Each State shall biennially prepare a report to the Administrator which assesses the emission reductions achieved by the program required under this paragraph based on data collected during inspection and repair of vehicles. The methods used to assess the emission reductions shall be those established by the Administrator.
(4) Clean-fuel vehicle programs
(A) Except to the extent that substitute provisions have been approved by the Administrator under subparagraph (B), the State shall submit to the Administrator, within 42 months of November 15, 1990, a revision to the applicable implementation plan for each area described under part C of subchapter II of this chapter to include such measures as may be necessary to ensure the effectiveness of the applicable provisions of the clean-fuel vehicle program prescribed under part C of subchapter II of this chapter, including all measures necessary to make the use of clean alternative fuels in clean-fuel vehicles (as defined in part C of subchapter II of this chapter) economic from the standpoint of vehicle owners. Such a revision shall also be submitted for each area that opts into the clean fuel-vehicle program as provided in part C of subchapter II of this chapter.
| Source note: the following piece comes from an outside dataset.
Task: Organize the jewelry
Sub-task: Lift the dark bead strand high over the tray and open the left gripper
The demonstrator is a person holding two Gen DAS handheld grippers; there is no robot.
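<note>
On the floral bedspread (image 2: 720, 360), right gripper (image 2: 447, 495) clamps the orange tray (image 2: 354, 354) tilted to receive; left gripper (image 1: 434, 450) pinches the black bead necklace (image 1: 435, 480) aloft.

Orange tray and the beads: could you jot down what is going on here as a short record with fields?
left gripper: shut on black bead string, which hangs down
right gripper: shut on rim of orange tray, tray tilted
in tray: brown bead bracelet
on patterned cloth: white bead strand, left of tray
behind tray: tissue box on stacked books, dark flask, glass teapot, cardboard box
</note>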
(B) The Administrator shall approve, as a substitute for all or a portion of the clean-fuel vehicle program prescribed under part C of subchapter II of this chapter, any revision to the relevant applicable implementation plan that in the Administrator’s judgment will achieve long-term reductions in ozone-producing and toxic air emissions equal to those achieved under part C of subchapter II of this chapter, or the percentage thereof attributable to the portion of the clean-fuel vehicle program for which the revision is to substitute. The Administrator may approve such revision only if it consists exclusively of provisions other than those required under this chapter for the area. Any State seeking approval of such revision must submit the revision to the Administrator within 24 months of November 15, 1990. The Administrator shall approve or disapprove any such revision within 30 months of November 15, 1990. The Administrator shall publish the revision submitted by a State in the Federal Register upon receipt. Such notice shall constitute a notice of proposed rulemaking on whether or not to approve such revision and shall be deemed to comply with the requirements concerning notices of proposed rulemaking contained in sections 553 through 557 of title 5 (related to notice and comment). Where the Administrator approves such revision for any area, the State need not submit the revision required by subparagraph (A) for the area with respect to the portions of the Federal clean-fuel vehicle program for which the Administrator has approved the revision as a substitute.
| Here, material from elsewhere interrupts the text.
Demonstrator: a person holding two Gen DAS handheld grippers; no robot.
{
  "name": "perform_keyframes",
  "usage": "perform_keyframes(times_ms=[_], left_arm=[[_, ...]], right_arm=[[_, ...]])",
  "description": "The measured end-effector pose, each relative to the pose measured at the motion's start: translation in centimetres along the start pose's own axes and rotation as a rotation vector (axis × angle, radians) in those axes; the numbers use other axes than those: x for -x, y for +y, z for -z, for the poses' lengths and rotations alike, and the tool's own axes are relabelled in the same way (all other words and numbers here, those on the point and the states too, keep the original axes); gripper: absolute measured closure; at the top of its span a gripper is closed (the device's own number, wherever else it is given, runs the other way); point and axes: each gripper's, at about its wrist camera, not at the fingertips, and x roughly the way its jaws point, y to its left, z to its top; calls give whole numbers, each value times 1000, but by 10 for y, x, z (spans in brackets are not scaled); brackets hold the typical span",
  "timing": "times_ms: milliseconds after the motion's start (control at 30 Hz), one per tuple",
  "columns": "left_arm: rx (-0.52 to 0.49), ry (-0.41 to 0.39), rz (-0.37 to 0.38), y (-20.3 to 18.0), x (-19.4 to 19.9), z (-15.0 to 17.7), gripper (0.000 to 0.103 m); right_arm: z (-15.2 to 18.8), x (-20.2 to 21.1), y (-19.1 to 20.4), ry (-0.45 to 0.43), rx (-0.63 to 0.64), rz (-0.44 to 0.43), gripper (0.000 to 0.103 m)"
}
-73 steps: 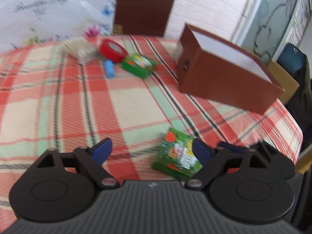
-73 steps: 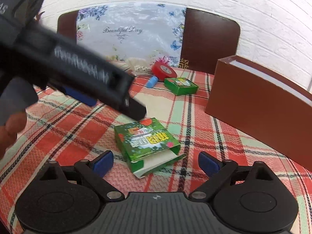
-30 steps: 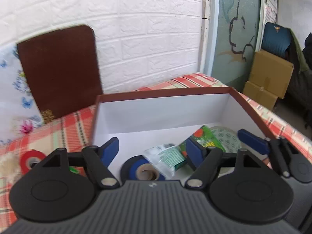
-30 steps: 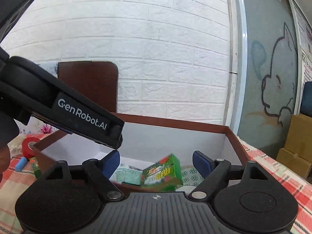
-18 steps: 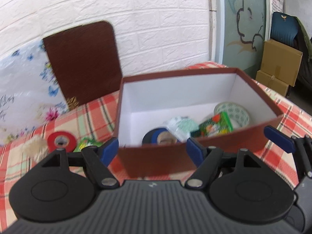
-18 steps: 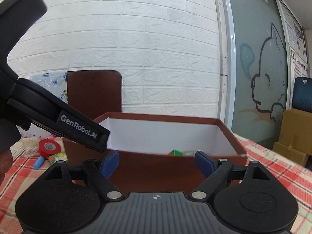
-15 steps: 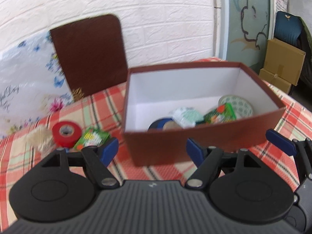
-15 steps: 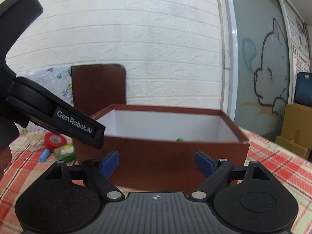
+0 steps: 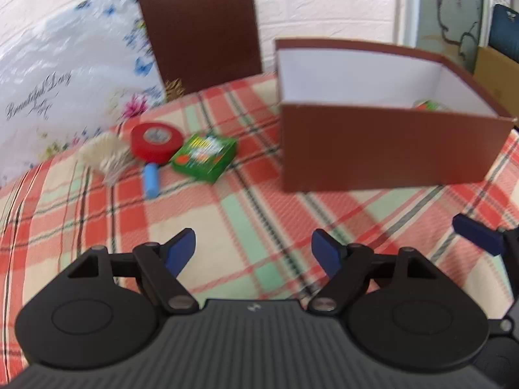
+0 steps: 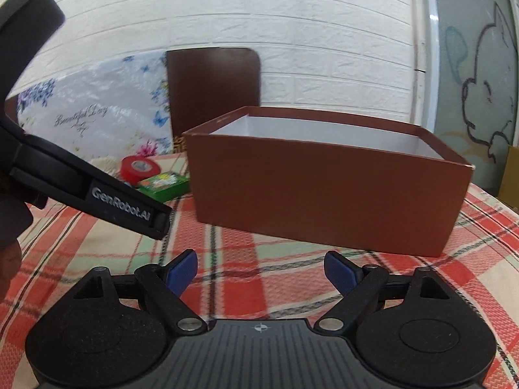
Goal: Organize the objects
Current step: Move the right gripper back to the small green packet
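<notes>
The left gripper (image 9: 253, 248) stands with its blue pads spread wide and nothing between them, above bare plaid tablecloth (image 9: 227, 214). The right gripper (image 10: 261, 270) is likewise released – jaws apart, empty, only cloth between the pads.

A brown cardboard box (image 9: 382, 149) with a white interior sits open-topped on the cloth, ahead and to the right in the left wrist view, straight ahead in the right wrist view. A green-and-red item shows just above its near wall at the far right corner; the rest of the contents are hidden.

Left of the box, well apart from both grippers, four items lie clustered – a red tape roll (image 9: 155, 139), a green carton (image 9: 204, 157) just beside it, a blue cylinder (image 9: 151, 180) in front of the roll, and a pale fan-shaped bundle (image 9: 107, 157) to its left. A brown chair back (image 9: 198, 29) stands behind the table.
</notes>
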Motion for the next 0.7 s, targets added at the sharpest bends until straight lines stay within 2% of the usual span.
perform_keyframes(times_ms=[333,700], left_arm=[[76,49,-95,46,-16,25,23],[170,50,-181,100,-28,39,20]], right_arm=[[3,-5,44,44,138,-82,17],[0,-25,97,72,275,-199,17]])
(C) If the Administrator determines, under section 7509 of this title, that the State has failed to submit any portion of the program required under subparagraph (A), then, in addition to any sanctions available under section 7509 of this title, the State may not receive credit, in any demonstration of attainment or reasonable further progress for the area, for any emission reductions from implementation of the corresponding aspects of the Federal clean-fuel vehicle requirements established in part C of subchapter II of this chapter.
(5) Transportation control
(A)  [4] Beginning 6 years after November 15, 1990, and each third year thereafter, the State shall submit a demonstration as to whether current aggregate vehicle mileage, aggregate vehicle emissions, congestion levels, and other relevant parameters are consistent with those used for the area’s demonstration of attainment. Where such parameters and emissions levels exceed the levels projected for purposes of the area’s attainment demonstration, the State shall within 18 months develop and submit a revision of the applicable implementation plan that includes a transportation control measures program consisting of measures from, but not limited to, section 7408 (f) of this title that will reduce emissions to levels that are consistent with emission levels projected in such demonstration. In considering such measures, the State should ensure adequate access to downtown, other commercial, and residential areas and should avoid measures that increase or relocate emissions and congestion rather than reduce them. Such revision shall be developed in accordance with guidance issued by the Administrator pursuant to section 7408 (e) of this title and with the requirements of section 7504 (b) of this title and shall include implementation and funding schedules that achieve expeditious emissions reductions in accordance with implementation plan projections.
(6) De minimis rule
The new source review provisions under this part shall ensure that increased emissions of volatile organic compounds resulting from any physical change in, or change in the method of operation of, a stationary source located in the area shall not be considered de minimis for purposes of determining the applicability of the permit requirements established by this chapter unless the increase in net emissions of such air pollutant from such source does not exceed 25 tons when aggregated with all other net increases in emissions from the source over any period of 5 consecutive calendar years which includes the calendar year in which such increase occurred.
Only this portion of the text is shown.